No estamos seguro de lo que vimos en Aesthetic Perfection así que preferimos no dar nuestra opinión de su concierto. Simplemente comentaré que dieron un buen espectáculo con los tres miembros de la banda disfrazados. Comenzaron con «Gods and Gold», tocaron algunos de sus últimos singles como «Sex» y «Automaton», la gente bailó con «Antibody» e hicieron alguna parada en sus discos A Violent Emotion y Blood Spills Not Far From the Wound.

Tras la pausa para cambiar el equipo aparecieron Merciful Nuns, la banda que tiene el concepto más complejo del rock gótico. Si te gusta esta música por la profundidad, es difícil que encuentras a una banda que llegue más lejos que los Nuns, ya que sus letras y toda su imaginería siempre tienen varias capas de significado. Aun así sus conciertos, aunque densos son completamente disfrutables.

Ya con la oscuridad necesaria apareció el trío que, como Nosferatu anteriormente, llevaba la batería programada. Comenzaron su set con la atmosférica «Kvultan: The origin», un tema potente y repleto de guitarrazos. Continuaron con la épica de «Blue Lodge». Nos recordaron su amor por The Sisters of Mercy con «Body of Light» y volvieron a la épica con «Karma Inn», un tema con un gran riff de guitarra. Si hablábamos de épica en el tema anterior, «Broken Column», fue eso mismo y más. Llegó un momento más atmosférico con «Black Halo» y nos dieron una clase de rock gótico con «Allseeing Eye». La intensidad alcanzó su crescendo con «Down Dark Hallways» y nos maravilló el bajo de «Eternal Decay». Tras un corto discurso tocaron la solemne «The Pyramid» como gran final.

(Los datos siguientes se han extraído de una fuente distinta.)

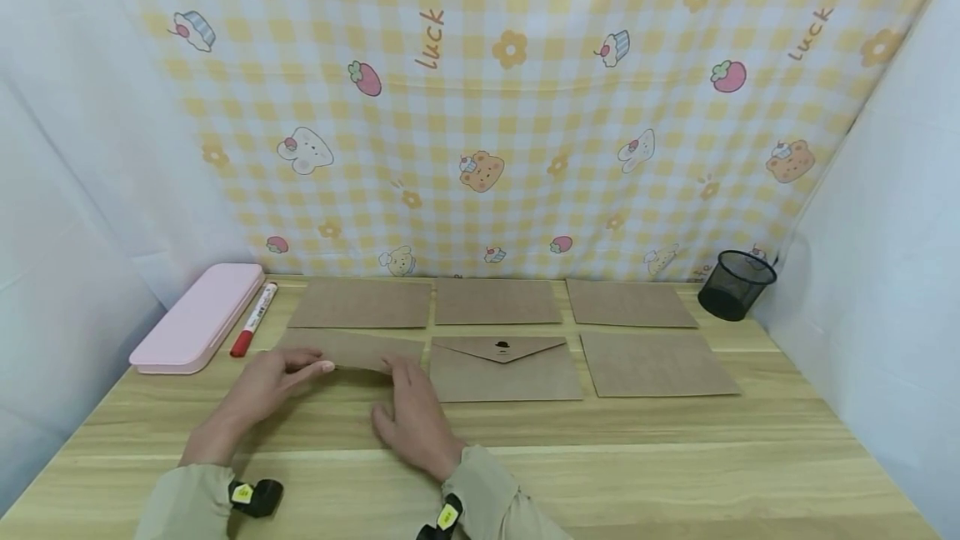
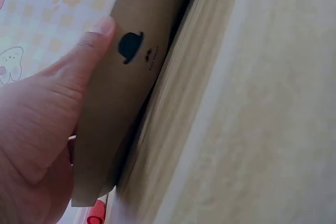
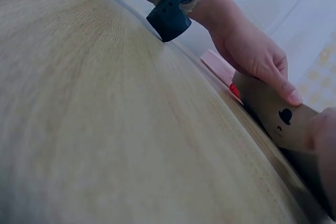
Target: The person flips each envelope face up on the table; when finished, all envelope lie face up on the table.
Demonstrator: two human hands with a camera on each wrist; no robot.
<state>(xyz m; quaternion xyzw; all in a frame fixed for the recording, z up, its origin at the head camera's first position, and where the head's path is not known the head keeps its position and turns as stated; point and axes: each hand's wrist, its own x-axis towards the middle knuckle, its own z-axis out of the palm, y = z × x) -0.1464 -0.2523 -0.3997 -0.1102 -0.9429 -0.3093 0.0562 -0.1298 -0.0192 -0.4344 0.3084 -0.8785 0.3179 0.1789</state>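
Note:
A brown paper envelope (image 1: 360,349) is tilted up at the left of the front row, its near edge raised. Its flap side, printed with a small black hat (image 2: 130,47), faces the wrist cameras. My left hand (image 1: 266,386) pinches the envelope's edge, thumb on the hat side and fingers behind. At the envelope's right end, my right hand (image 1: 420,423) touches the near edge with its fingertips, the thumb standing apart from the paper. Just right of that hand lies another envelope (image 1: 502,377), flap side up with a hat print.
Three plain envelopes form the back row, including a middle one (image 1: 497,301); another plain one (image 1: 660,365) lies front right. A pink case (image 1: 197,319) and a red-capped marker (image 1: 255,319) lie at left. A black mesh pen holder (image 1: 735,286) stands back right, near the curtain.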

La guinda final al festival y una de las, para el que suscribe, citas ineludibles del año era poder ver la vuelta de Aroma de Amore tras su parada en el 2016 en lo que además iba a ser el último concierto de la banda. Tristemente a esas horas ya no éramos muchos, ya que la gente tenía que trabajar al día siguiente y el festival se quedó un poco desangelado. Aunque la banda no se desanimó por ello y dio uno de los mejores conciertos de todo el Sinner’s Day. Aparecieron en formato quinteto, con saxo, dos guitarras y bajo. Empezaron con el rock anguloso de «Overleven», y siguieron recorriendo su discografica con temas mas funky como «Een hoofd in de supermarket», la nerviosa «Het gestich» con papel importante del saxo, la potente «Een Taal Is Een Stripverhaal», el lento e intenso «Sporen van lisa» con unas guitarras que nos alucinaron. «Plaatsje onder de zon» nos contagió con cierta sensasión de peligro y difrutamos el puro post punk de «De Aarzel». «Nv verdriet» fue presentada como un vals, mientras que «Een Mens Met Een Mes» mes sonó más a rock sofisticado de los ochenta. Tristemente tuvieron que ir terminando ya que la policia habia llegado y obligaron a que la banda dejase el escenario sin poder terminar su set. ¡Cuánta razón tenían Eskorbuto cuando cantaban eso de «Mucha Policía, poca diversión».